::: Task material
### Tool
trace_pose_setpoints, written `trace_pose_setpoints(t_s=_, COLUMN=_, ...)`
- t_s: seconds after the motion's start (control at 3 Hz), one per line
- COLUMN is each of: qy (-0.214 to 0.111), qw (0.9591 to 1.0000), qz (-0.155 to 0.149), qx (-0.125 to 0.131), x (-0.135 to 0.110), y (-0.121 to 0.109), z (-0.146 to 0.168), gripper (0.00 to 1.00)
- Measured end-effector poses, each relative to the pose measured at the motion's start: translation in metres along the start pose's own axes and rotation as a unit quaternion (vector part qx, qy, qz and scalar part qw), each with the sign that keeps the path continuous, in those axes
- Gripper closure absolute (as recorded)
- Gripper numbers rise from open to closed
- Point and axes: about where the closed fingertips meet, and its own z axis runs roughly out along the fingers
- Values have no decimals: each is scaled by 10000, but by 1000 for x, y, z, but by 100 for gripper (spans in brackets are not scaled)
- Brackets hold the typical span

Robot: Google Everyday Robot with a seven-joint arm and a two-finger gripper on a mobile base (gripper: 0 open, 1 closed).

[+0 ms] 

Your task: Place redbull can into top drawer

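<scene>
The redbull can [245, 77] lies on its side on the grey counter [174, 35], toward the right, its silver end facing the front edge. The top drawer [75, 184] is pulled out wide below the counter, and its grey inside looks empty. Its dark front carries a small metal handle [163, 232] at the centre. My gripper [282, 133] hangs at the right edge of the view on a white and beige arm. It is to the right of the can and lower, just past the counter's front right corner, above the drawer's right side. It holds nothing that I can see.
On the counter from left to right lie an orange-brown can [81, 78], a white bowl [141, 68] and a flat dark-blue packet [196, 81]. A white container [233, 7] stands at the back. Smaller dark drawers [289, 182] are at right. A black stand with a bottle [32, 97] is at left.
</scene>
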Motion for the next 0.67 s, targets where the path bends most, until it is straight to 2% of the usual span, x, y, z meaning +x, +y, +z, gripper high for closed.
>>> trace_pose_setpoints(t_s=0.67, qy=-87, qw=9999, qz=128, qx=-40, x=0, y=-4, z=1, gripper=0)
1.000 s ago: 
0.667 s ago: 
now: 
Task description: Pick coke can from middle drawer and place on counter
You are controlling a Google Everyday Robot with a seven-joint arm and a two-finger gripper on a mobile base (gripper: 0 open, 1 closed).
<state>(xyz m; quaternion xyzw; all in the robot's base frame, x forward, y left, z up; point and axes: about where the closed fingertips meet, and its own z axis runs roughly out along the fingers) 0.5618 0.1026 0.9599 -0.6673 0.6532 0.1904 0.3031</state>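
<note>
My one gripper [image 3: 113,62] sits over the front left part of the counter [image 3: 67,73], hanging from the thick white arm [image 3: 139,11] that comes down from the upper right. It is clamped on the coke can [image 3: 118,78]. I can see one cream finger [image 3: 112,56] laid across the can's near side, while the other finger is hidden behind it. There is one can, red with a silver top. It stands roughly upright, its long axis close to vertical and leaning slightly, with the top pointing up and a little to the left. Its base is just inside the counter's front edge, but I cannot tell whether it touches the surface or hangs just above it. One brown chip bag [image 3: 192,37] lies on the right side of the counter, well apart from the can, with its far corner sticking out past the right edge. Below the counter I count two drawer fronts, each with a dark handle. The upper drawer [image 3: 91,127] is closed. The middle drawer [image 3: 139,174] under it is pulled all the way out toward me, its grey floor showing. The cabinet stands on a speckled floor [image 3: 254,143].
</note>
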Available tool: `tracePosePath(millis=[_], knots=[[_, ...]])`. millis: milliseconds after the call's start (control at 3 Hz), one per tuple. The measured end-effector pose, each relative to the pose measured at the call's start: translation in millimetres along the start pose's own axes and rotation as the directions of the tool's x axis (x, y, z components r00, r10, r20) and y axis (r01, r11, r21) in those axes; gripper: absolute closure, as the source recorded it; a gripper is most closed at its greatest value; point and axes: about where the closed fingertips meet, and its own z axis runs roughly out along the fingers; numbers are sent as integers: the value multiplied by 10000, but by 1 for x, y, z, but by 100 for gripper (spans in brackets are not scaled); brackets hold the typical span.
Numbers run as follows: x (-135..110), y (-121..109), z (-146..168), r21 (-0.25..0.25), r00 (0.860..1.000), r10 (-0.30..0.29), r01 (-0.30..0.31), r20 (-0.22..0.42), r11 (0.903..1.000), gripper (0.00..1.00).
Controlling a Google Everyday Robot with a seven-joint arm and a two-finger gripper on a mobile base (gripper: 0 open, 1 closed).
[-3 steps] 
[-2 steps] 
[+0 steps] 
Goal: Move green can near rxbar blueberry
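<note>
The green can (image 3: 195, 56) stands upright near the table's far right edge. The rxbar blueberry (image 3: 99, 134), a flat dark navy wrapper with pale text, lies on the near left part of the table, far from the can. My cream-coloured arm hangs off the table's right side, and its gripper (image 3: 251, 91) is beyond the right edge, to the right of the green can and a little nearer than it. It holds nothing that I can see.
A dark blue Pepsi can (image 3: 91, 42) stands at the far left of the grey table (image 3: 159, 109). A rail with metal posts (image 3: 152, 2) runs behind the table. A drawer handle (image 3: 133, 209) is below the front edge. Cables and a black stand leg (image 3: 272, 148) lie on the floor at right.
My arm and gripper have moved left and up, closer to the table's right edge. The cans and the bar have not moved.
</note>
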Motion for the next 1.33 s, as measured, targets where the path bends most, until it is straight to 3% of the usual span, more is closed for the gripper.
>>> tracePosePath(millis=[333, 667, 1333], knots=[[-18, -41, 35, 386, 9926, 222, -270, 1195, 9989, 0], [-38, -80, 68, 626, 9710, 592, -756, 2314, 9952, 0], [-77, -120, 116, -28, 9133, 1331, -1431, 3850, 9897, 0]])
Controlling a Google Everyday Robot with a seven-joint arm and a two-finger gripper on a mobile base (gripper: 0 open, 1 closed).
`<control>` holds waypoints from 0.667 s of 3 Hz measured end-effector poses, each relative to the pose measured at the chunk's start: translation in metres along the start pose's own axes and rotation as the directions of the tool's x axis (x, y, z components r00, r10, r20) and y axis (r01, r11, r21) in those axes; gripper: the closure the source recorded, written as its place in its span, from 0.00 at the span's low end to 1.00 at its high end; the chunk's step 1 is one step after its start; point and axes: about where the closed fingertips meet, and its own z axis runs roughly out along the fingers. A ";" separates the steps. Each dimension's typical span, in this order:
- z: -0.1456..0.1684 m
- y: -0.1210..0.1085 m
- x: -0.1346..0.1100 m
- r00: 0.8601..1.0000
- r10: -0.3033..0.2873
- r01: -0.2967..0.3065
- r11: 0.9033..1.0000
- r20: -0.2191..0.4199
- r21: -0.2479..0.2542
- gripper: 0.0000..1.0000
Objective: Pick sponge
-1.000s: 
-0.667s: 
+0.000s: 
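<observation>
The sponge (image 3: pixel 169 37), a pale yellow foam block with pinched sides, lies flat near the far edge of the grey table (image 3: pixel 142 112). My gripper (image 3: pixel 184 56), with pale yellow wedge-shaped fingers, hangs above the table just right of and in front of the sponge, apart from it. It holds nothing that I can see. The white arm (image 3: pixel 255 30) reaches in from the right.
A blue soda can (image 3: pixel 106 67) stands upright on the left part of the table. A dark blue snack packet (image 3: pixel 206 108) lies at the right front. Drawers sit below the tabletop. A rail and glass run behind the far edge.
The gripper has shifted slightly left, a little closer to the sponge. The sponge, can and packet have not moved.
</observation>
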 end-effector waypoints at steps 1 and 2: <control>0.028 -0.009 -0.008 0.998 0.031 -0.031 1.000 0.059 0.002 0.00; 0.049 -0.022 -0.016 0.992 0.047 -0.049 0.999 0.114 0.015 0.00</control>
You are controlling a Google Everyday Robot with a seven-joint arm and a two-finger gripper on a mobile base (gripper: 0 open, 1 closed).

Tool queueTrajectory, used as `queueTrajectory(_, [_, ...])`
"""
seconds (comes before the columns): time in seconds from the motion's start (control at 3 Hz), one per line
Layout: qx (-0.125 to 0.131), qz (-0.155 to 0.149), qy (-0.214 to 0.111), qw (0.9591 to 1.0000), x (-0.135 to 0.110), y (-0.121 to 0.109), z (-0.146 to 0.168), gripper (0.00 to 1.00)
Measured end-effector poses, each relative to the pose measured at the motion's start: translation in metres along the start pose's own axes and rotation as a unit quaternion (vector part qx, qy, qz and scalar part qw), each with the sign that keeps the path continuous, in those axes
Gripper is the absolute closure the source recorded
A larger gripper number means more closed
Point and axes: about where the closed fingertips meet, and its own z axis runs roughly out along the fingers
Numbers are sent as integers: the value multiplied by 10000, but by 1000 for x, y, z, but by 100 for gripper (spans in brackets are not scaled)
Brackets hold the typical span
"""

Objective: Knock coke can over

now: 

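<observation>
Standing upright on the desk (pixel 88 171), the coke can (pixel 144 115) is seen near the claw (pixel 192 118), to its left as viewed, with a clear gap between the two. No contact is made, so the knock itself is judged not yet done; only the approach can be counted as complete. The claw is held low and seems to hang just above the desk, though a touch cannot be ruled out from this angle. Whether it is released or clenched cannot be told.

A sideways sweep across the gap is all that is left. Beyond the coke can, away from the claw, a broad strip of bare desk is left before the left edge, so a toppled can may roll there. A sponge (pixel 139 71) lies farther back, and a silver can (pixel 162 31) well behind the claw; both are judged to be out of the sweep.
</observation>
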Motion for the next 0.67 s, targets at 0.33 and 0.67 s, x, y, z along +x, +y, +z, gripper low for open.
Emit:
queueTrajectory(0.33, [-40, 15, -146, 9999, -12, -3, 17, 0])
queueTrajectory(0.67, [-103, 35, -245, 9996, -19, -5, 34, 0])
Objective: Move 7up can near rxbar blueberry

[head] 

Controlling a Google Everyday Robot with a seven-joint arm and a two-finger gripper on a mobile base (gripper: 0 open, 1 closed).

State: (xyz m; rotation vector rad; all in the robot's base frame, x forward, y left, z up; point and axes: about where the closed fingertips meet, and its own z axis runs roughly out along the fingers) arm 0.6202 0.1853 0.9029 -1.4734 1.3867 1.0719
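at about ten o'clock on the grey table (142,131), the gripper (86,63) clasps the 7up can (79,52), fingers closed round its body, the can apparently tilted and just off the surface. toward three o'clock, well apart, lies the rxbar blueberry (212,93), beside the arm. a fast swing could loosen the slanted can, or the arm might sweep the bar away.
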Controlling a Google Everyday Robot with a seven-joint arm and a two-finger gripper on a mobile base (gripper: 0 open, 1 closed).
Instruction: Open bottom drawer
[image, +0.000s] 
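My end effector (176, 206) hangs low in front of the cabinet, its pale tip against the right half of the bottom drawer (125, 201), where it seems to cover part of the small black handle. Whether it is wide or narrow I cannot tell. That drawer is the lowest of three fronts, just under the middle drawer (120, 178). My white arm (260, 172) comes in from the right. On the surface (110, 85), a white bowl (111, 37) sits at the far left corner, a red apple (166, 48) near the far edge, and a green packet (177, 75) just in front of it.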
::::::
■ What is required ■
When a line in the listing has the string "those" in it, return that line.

■ Solution to the exercise ■
- Measured end-effector poses, each relative to the pose measured at the motion's start: translation in metres along the start pose's own axes and rotation as a unit quaternion (vector part qx, qy, qz and scalar part qw), each with the sign that keeps the path continuous, in those axes
Available tool: `tracePosePath(millis=[_], knots=[[_, ...]])`. millis: milliseconds after the call's start (control at 3 Hz), one per tuple. The measured end-effector pose, each relative to the pose measured at the call's start: translation in millimetres along the start pose's own axes and rotation as the directions of the tool's x axis (x, y, z components r00, r10, r20) and y axis (r01, r11, r21) in those axes; gripper: absolute closure, as the source recorded it; a gripper is most closed at its greatest value; point and axes: about where the closed fingertips meet, and its own z axis runs roughly out along the fingers; numbers are sent as integers: the value multiplied by 10000, but by 1 for x, y, z, but by 100 for gripper (spans in brackets are not scaled); brackets hold the typical span.
`<control>` holds waypoints from 0.667 s of 3 Hz measured end-effector poses, each relative to the pose measured at the chunk's start: translation in metres along the start pose's own axes and rotation as the directions of the tool's x axis (x, y, z components r00, r10, r20) and y axis (r01, r11, r21) in those axes; gripper: the closure the source recorded, written as its place in its span, from 0.00 at the span's low end to 1.00 at its high end; the chunk's step 1 is one step after its start; point and axes: about where the closed fingertips meet, and its own z axis runs roughly out along the fingers. A ";" separates the steps. Each dimension's typical span, in this order:
Measured end-effector poses, each relative to the pose measured at the motion's start: translation in metres along the start pose's own axes and rotation as a unit quaternion (vector part qx, qy, qz and scalar part qw), each with the sign that keeps the path continuous, in those axes

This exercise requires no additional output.